Department of Energy: The Department of Energy would be authorized $300-million in 2008 to establish the Advanced Research Projects Agency for Energy, or ARPA-E. That unit, modeled after a similar, successful agency in the Defense Department, would finance particularly innovative research to develop new sources of energy. The legislation would also authorize grants to young scientists to help them begin careers at universities and the department's laboratories. It would establish the agency's first graduate research fellowships.
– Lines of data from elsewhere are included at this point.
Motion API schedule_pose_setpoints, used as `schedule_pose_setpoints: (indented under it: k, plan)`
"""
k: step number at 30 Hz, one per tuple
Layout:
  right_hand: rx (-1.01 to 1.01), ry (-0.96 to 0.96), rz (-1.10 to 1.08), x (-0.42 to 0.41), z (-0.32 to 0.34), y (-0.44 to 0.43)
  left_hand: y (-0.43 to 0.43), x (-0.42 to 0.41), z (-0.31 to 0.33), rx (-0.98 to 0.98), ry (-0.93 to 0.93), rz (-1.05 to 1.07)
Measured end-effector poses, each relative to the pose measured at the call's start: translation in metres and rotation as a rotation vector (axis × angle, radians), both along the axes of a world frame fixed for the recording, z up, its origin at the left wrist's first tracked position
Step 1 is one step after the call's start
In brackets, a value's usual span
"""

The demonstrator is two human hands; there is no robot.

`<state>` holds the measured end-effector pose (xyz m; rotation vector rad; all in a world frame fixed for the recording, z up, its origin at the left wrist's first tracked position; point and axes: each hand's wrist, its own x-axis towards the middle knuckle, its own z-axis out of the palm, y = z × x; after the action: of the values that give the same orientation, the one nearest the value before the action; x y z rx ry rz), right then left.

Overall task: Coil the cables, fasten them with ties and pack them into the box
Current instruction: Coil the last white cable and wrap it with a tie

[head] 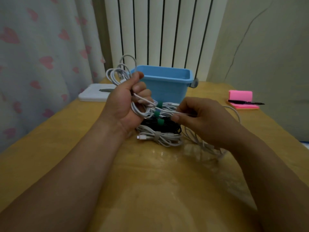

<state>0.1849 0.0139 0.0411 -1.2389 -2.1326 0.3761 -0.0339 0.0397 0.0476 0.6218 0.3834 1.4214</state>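
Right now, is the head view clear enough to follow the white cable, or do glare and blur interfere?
Head view: dim and soft overall; the white cable in the left hand stands out against the blue box; the right hand, its fingers pinching the strand, is slightly blurred; glare on the glossy table washes out the loose loops near the right wrist.

Single view, from a wide-angle camera worn on the person's head. It faces forward and down, at close range, onto the glossy yellow table (158, 181), with the light-blue plastic box (167, 87) near frame centre and the white ribbed radiator (158, 30) behind.
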Motion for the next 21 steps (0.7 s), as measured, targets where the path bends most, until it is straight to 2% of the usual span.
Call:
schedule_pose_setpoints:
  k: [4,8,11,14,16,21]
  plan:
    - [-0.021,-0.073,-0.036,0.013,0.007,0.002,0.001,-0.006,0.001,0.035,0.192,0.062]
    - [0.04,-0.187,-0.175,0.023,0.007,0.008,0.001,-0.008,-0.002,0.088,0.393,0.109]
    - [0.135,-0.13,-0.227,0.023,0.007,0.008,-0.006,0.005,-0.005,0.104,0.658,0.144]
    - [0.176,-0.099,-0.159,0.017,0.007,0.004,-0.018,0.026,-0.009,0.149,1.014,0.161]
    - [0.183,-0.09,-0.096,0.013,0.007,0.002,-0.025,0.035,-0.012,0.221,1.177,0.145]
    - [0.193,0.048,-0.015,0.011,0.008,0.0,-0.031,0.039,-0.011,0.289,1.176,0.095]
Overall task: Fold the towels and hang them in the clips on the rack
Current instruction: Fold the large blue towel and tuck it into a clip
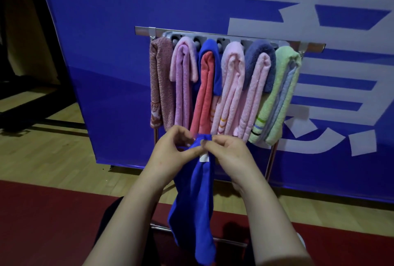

And the measure would establish or expand degree programs in nuclear science and "hydrocarbon systems."

White House Office of Science and Technology Policy: The bill would establish a President's Council on Innovation and Competitiveness, similar to the existing President's Council of Advisers on Science and Technology.

Student Pell Grants/Loan Legislation Passes Congress

Congress returned from its August recess and immediately approved legislation that will cut subsidies to lenders who participate in the federal student loan program and use the savings to boost Pell Grants. The Senate passed The College Cost Reduction and Access Act (H.R. 2669) Sept. 7 on a 79-12 vote and the House followed with an equally overwhelming vote of 292-97.

The bill that will go to the president also cuts the student loan interest rate in half. The administration has indicated that the president will sign the legislation.  Under the Federal Family Education Loan (FFEL) program, private sector lenders are paid a subsidy to make student loans with favorable interest rates and repayment provisions. 

The final bill cuts $20 billion in subsidies. Lenders have vigorously opposed the measure and have emphasized that cuts of this magnitude will have serious consequences for the services that institutions and borrowers receive.  

The major provisions of the bill include:  

  • Subsidies paid to for-profit lenders will fall by .55 percent and by .40 percent to non-profit lenders. 
  • Most of the savings will be used to boost Pell Grant funding from the current level of $4,310 to $4,800 in the 2008-09 and 2009-10 academic years, $5,000 in the 2010-11 and 2011-12 academic years, and $5,400 in 2012-13.
  • Other savings from the subsidy cuts will be used to reduce the interest rate on new federal student loans from the current level of 6.8 percent to 3.4 percent. This reduction applies only to subsidized loans and will be phased in over four years after which time the interest rates will return to the current level unless new legislation is enacted to extend the reduction.
  • In an effort to help students manage repayment, student loan payments will be limited to a reasonable percentage of income to assist borrowers who are unable to repay their loans.
  • The Department of Education will craft a plan to auction off the right to make loans under the federal Parent Loan for Undergraduate Students (PLUS) program. Auctions will be conducted on a state-by-state basis and the right to make loans will go to the financial organizations that make the lowest bid.    
  • Students enrolled in teacher preparation programs will be eligible for new $4,000 grants that would convert to loans should the individual not serve as a full-time teacher for four years within eight years of attaining a teaching credential.   
  • Loan forgiveness is provided for individuals who work in wide array of public service jobs for 10 years, including government and 501(c)(3) organizations, such as colleges and universities. 

Taken together, this bill makes the largest changes in the FFEL program since it was established as the Guaranteed Student Loan (GSL) program in 1965. Subsidy cuts have been made in the past, but those were much smaller than what will be put in place under this bill.